Leaving all pictures aside, copy exactly the lines from the start of the listing below through the line that contains "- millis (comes", and only those lines.

**** MATERIAL PROVIDED ****

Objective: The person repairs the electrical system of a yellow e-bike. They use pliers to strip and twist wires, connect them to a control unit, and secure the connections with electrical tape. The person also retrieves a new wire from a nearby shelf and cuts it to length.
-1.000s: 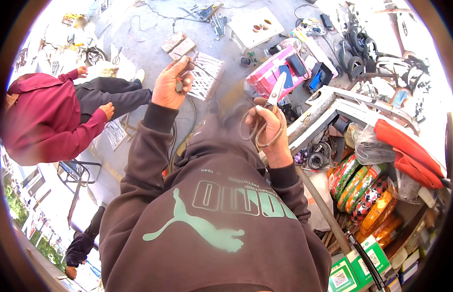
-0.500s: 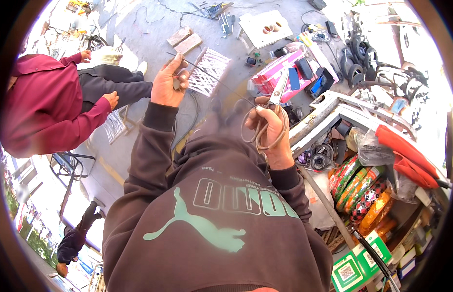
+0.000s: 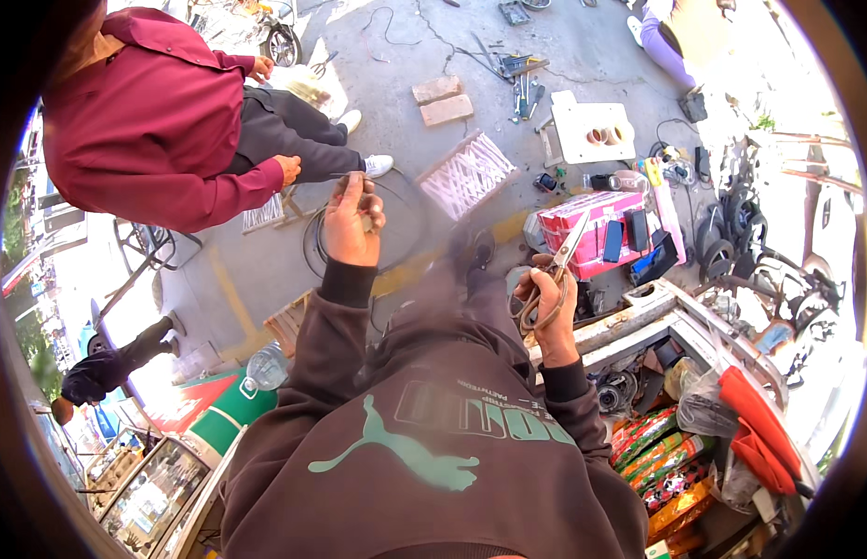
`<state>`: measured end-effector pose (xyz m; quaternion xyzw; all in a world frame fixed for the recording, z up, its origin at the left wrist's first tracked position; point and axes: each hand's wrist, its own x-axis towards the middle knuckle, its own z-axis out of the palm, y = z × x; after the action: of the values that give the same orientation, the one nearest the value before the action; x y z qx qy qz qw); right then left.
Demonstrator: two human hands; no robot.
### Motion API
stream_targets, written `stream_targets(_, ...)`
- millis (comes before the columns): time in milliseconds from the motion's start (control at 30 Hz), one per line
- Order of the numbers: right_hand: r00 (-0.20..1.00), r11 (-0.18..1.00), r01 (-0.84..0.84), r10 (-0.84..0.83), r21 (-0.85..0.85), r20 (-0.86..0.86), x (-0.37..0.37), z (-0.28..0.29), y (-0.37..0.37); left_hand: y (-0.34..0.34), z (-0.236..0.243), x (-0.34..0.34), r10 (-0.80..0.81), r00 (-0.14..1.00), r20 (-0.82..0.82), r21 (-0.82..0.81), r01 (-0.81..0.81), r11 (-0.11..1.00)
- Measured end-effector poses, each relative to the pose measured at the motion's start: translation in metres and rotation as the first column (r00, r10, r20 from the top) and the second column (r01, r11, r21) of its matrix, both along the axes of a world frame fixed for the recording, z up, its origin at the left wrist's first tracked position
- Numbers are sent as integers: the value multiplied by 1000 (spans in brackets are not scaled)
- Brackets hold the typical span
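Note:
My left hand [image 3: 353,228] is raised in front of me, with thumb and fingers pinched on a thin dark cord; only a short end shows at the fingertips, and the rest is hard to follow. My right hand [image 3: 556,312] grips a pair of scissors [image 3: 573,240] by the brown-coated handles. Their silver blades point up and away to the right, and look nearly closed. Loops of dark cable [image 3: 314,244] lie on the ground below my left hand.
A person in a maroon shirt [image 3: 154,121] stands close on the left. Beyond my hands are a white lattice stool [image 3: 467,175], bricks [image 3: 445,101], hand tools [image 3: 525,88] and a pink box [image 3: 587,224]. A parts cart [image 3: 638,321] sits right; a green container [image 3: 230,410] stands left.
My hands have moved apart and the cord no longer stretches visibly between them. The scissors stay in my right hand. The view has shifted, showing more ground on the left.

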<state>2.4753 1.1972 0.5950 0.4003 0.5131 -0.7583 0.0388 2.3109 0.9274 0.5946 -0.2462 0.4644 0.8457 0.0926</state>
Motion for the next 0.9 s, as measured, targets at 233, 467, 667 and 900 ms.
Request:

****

> **SOLUTION FOR THIS TASK**:
Objective: The person repairs the electrical system of a yellow e-bike. They use pliers to strip and twist wires, connect them to a control unit, and secure the connections with electrical tape. The person also retrieves a new wire from a nearby shelf and cuts it to length.
-1.000s: 
-0.500s: 
+0.000s: 
`<state>`: measured end-effector pose (xyz m; quaternion xyzw; all in a world frame fixed for the recording, z up, its origin at the left wrist's first tracked position; point and axes: each hand's wrist, its own x-axis towards the middle knuckle, its own z-axis out of the palm, y = z × x; after the action: of the values that give the same orientation, the one nearest the value before the action; x y z qx qy qz qw); right then left.
Demonstrator: two human hands; no robot.
### Motion API
stream_targets, written `stream_targets(_, ...)`
- millis (comes before the columns): time in milliseconds from the motion's start (control at 30 Hz), one per line

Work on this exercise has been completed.